▶ [DATA BLOCK]:
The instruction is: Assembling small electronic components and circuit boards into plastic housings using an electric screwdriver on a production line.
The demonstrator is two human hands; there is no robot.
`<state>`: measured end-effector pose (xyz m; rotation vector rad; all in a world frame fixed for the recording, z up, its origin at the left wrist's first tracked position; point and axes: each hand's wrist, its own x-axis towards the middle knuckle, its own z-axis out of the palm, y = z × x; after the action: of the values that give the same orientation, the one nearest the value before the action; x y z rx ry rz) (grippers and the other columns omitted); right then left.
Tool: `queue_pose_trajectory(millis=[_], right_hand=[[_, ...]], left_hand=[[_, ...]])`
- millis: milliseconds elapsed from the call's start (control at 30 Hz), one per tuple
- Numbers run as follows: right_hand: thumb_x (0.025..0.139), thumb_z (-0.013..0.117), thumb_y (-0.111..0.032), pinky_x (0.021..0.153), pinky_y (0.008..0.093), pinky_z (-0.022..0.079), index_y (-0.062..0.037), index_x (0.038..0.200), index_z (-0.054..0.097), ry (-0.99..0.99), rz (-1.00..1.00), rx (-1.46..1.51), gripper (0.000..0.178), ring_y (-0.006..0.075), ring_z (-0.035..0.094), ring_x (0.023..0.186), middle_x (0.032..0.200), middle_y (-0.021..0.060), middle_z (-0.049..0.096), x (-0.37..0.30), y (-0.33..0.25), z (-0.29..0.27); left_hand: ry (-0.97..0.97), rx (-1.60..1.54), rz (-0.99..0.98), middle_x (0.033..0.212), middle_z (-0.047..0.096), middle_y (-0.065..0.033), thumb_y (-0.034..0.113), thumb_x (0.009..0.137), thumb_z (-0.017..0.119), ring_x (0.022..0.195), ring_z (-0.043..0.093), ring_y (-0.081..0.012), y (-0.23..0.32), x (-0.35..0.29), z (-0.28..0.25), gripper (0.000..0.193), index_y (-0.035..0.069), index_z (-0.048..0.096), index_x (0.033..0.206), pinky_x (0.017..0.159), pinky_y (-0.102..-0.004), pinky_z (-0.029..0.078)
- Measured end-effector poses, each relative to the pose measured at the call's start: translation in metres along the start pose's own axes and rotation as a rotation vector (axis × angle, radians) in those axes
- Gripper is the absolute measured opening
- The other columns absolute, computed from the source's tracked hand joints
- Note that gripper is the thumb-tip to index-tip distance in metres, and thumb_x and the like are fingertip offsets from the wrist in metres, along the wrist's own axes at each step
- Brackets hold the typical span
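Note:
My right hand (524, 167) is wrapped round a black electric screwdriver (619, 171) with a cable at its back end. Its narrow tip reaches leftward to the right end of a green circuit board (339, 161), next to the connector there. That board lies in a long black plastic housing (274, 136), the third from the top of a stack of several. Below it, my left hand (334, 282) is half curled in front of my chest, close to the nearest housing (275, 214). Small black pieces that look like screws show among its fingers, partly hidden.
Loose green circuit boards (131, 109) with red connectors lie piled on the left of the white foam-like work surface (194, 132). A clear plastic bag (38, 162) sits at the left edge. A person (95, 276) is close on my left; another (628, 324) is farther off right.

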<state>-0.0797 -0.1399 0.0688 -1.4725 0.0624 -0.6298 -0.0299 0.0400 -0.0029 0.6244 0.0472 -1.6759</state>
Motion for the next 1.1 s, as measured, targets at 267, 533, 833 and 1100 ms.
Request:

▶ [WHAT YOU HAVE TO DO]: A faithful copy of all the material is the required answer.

▶ [FINISHED TASK]:
The instruction is: Assembling small electronic components and circuit boards into plastic housings using an electric screwdriver on a production line.
The demonstrator is two human hands; there is no robot.
`<state>`: measured end-effector pose (xyz m; rotation vector rad; all in a world frame fixed for the recording, z up, its origin at the left wrist's first tracked position; point and axes: each hand's wrist, its own x-axis towards the middle knuckle, its own z-axis out of the palm, y = z × x; after the action: of the values that give the same orientation, the one nearest the value before the action; x y z rx ry rz) (grippers and the other columns omitted); right then left.
Tool: `queue_pose_trajectory(millis=[_], right_hand=[[_, ...]], left_hand=[[_, ...]])`
- millis: milliseconds elapsed from the call's start (control at 30 Hz), one per tuple
- Numbers run as follows: right_hand: thumb_x (0.025..0.139), thumb_z (-0.013..0.117), thumb_y (-0.111..0.032), pinky_x (0.021..0.153), pinky_y (0.008..0.093), pinky_z (-0.022..0.079), index_y (-0.062..0.037), index_x (0.038..0.200), index_z (-0.054..0.097), ry (-0.99..0.99), rz (-1.00..1.00), rx (-1.46..1.51), gripper (0.000..0.178), ring_y (-0.006..0.075), ring_z (-0.035..0.094), ring_x (0.023..0.186), middle_x (0.032..0.200), middle_y (-0.021..0.060), middle_z (-0.049..0.096), x (-0.37..0.30), y (-0.33..0.25), z (-0.29..0.27); left_hand: ry (-0.97..0.97), rx (-1.60..1.54), rz (-0.99..0.98), middle_x (0.033..0.212), middle_z (-0.047..0.096), middle_y (-0.065..0.033), thumb_y (-0.034..0.113), thumb_x (0.009..0.137), thumb_z (-0.017..0.119), ring_x (0.022..0.195), ring_z (-0.043..0.093), ring_y (-0.081..0.012), y (-0.23..0.32), x (-0.35..0.29), z (-0.28..0.25), gripper (0.000..0.193), index_y (-0.035..0.069), index_z (-0.048..0.096), index_x (0.033..0.206), pinky_x (0.017..0.159), pinky_y (-0.102..-0.004), pinky_z (-0.029..0.078)
- Measured end-effector poses, each relative to the pose measured at the call's start: translation in metres along the start pose's own axes and rotation as a rotation vector (axis × angle, radians) in those axes
- Gripper is the absolute measured opening
- The other columns absolute, computed from the source's tracked hand joints
- Note that gripper is the thumb-tip to index-tip distance in metres, and thumb_x and the like are fingertip offsets from the wrist in metres, along the wrist's own axes at each step
- Brackets hold the typical span
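Note:
My right hand (524, 167) is wrapped round a black electric screwdriver (619, 171) with a cable at its back end. Its narrow tip reaches leftward to the right end of a green circuit board (339, 161), next to the connector there. That board lies in a long black plastic housing (274, 136), the third from the top of a stack of several. Below it, my left hand (334, 282) is half curled in front of my chest, close to the nearest housing (275, 214). Small black pieces that look like screws show among its fingers, partly hidden.
Loose green circuit boards (131, 109) with red connectors lie piled on the left of the white foam-like work surface (194, 132). A clear plastic bag (38, 162) sits at the left edge. A person (95, 276) is close on my left; another (628, 324) is farther off right.
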
<state>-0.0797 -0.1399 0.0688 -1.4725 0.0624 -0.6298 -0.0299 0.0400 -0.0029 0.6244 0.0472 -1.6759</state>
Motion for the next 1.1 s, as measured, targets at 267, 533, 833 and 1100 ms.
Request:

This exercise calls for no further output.